→ What is being asked
Print exactly the lines below between the line containing "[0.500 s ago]" and the line containing "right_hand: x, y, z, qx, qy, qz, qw", counting both of those lines. Leave pictures out.

→ Supplied data

-=-=-

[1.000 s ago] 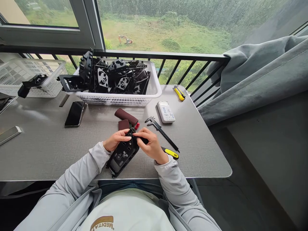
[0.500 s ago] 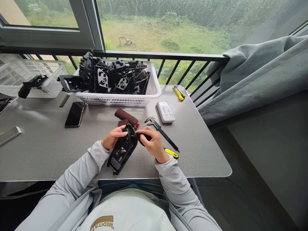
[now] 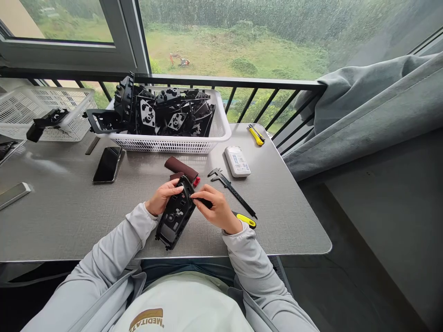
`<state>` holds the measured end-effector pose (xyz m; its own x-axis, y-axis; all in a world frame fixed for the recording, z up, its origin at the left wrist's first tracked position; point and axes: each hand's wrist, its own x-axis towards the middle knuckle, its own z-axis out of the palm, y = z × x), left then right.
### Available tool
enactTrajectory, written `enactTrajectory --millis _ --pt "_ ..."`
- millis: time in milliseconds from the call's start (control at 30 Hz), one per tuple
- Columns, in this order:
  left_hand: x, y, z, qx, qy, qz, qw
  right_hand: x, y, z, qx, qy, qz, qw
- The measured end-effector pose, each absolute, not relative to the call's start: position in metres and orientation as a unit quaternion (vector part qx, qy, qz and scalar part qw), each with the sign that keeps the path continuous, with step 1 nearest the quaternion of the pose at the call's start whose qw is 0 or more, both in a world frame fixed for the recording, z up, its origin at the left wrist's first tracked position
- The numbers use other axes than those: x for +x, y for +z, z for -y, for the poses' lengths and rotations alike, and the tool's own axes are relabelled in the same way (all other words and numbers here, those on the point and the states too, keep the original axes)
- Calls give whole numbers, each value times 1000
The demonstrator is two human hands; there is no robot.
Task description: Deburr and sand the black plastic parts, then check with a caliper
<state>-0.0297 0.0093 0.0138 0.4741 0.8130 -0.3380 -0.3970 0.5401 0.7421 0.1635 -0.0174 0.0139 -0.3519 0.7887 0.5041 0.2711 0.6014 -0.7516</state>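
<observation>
A long black plastic part point(image 3: 175, 214) with clips and ribs is tilted above the table's front edge. My left hand point(image 3: 162, 197) grips its upper left side, thumb on the inner face. At the part's upper right edge, my right hand point(image 3: 218, 208) pinches a small dark object point(image 3: 206, 203), mostly hidden by the fingers; its kind cannot be made out. Just beyond the part lie a brown sandpaper roll point(image 3: 182, 168) and a small red piece point(image 3: 196, 181). Right of them rests a black caliper point(image 3: 233, 189). A yellow-and-black handle point(image 3: 246, 220) lies partly behind my right wrist.
A white basket point(image 3: 169, 145) heaped with black plastic parts stands at the back. Another white basket point(image 3: 78, 99) is at far left. A phone point(image 3: 107, 164), a white box point(image 3: 237, 161), a yellow utility knife point(image 3: 256, 135) and a metal bar point(image 3: 14, 195) lie on the table.
My right hand has shifted slightly left, its fingertips now at the black part's edge, and the dark object has turned in its grasp. The black part has tilted a little.
</observation>
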Motion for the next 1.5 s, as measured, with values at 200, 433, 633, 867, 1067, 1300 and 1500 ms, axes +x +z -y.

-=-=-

→ Answer box
[0.500 s ago] 
[now] 
`<state>` holds the measured end-effector pose (xyz m; its own x-axis, y-axis; all in a world frame fixed for the recording, z up, its origin at the left wrist's first tracked position; point and axes: each hand's wrist, its own x-axis towards the middle knuckle, its own z-axis out of the palm, y = z × x), left then right.
### Available tool
enactTrajectory, written `enactTrajectory --millis _ --pt "_ ..."`
- millis: time in milliseconds from the call's start (control at 30 Hz), one per tuple
- Columns, in this order:
  left_hand: x, y, z, qx, qy, qz, qw
  right_hand: x, y, z, qx, qy, qz, qw

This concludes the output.